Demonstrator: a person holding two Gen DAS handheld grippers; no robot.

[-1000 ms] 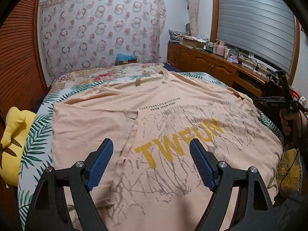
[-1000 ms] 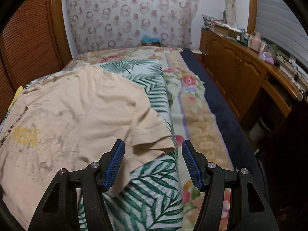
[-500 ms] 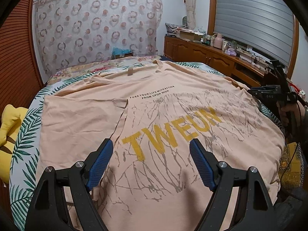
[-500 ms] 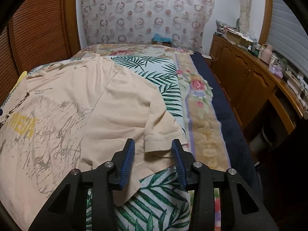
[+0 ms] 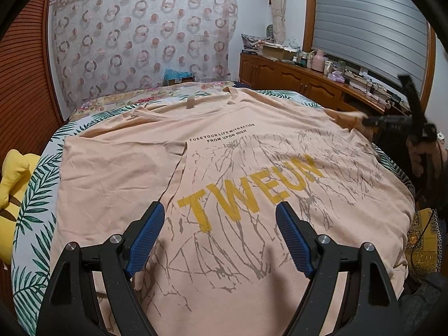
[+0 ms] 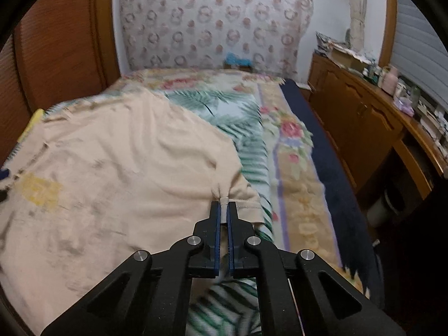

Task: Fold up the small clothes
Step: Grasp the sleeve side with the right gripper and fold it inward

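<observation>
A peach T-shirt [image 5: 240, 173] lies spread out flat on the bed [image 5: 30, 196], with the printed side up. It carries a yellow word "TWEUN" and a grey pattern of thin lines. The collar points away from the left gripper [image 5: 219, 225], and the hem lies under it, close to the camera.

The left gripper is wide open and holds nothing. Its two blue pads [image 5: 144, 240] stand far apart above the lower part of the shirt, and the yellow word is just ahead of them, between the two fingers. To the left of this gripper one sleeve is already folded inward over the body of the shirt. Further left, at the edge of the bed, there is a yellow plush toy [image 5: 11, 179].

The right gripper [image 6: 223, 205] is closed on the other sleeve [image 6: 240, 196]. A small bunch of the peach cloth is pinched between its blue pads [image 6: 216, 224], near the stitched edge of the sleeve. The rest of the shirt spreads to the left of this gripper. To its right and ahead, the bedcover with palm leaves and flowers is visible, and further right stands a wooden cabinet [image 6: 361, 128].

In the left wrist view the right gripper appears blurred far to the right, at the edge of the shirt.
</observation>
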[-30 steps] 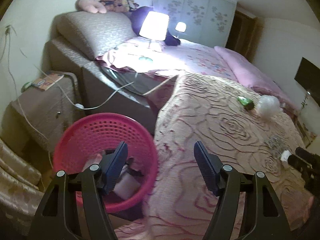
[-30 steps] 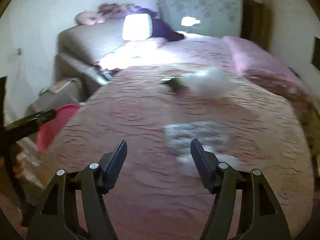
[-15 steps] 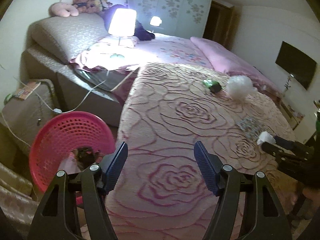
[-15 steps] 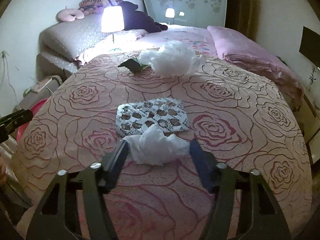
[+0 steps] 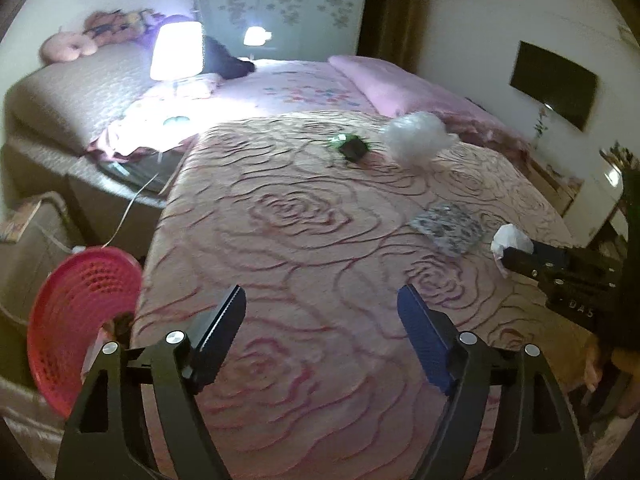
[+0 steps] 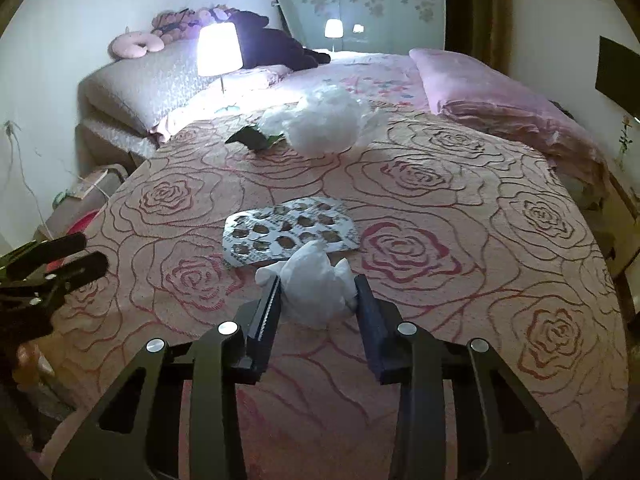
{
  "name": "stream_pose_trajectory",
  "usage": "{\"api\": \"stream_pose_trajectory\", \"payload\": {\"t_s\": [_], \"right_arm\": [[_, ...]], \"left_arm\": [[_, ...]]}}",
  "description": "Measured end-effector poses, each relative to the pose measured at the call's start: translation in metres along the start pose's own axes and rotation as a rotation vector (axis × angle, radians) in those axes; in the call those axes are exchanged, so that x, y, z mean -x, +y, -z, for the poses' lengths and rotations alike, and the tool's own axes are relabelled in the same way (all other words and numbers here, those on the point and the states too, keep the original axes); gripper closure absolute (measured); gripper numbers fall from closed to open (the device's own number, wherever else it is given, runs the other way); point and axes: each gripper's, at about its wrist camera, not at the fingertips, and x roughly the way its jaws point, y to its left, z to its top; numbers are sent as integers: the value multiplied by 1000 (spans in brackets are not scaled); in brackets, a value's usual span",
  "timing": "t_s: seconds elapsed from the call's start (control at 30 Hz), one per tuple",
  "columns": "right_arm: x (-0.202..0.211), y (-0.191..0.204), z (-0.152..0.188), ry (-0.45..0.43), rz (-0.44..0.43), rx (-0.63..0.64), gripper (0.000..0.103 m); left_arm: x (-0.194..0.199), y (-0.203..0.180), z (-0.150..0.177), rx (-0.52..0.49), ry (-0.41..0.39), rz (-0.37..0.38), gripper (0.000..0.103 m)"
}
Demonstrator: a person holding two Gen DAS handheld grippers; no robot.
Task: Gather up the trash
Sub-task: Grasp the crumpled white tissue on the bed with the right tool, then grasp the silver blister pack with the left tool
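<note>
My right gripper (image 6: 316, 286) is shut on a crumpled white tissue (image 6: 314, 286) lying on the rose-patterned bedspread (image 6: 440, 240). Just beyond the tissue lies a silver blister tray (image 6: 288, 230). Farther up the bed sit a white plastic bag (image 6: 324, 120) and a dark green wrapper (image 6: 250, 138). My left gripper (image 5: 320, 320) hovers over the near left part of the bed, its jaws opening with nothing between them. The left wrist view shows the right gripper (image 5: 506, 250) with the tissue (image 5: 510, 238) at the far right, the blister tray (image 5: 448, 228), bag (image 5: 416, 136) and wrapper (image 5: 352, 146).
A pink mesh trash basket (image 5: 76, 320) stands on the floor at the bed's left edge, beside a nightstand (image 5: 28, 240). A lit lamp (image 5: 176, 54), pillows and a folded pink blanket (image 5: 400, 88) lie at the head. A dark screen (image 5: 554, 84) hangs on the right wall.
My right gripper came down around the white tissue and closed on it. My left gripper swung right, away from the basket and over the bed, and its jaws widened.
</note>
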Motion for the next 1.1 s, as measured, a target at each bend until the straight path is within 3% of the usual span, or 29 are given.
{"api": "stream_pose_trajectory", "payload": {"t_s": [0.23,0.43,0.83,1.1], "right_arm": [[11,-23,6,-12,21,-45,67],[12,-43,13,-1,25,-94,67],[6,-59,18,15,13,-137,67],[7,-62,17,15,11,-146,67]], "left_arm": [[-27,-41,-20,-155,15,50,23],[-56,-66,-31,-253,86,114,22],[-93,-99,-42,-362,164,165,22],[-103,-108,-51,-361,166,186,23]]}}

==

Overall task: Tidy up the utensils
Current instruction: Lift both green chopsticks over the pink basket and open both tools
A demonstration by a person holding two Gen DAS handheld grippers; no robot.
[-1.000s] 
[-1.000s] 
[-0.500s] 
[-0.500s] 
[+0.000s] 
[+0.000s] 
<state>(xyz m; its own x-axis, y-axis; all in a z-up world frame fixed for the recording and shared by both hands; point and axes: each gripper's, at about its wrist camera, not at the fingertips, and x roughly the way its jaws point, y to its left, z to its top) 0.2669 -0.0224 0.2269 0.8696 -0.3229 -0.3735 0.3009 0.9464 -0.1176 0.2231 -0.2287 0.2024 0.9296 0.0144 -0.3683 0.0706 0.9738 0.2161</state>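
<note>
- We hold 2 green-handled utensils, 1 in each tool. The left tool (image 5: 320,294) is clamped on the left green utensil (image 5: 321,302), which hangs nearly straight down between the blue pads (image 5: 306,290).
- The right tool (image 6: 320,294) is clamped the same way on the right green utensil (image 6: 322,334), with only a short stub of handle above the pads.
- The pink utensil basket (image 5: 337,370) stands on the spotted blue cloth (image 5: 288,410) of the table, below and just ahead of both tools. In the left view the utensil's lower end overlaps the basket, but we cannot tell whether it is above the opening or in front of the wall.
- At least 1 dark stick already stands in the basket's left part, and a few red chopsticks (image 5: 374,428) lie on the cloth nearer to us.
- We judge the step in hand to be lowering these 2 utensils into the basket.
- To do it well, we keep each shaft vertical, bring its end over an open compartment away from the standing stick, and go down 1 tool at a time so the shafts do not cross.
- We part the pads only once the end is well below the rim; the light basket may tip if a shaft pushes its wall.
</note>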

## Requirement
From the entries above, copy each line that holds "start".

## Output below
  "description": "Measured end-effector poses, each relative to the pose measured at the call's start: translation in metres along the start pose's own axes and rotation as a rotation vector (axis × angle, radians) in those axes; in the call those axes are exchanged, so that x, y, z mean -x, +y, -z, for the poses' lengths and rotations alike, and the tool's own axes are relabelled in the same way (all other words and numbers here, those on the point and the states too, keep the original axes); gripper closure absolute (measured); gripper numbers fall from closed to open (the device's own number, wherever else it is given, runs the other way); point and axes: each gripper's, at about its wrist camera, not at the fingertips, and x roughly the way its jaws point, y to its left, z to its top; numbers are sent as integers: the value multiplied by 1000 (spans in brackets are not scaled); in brackets, a value's usual span",
  "timing": "t_s: seconds elapsed from the call's start (control at 30 Hz), one per tuple",

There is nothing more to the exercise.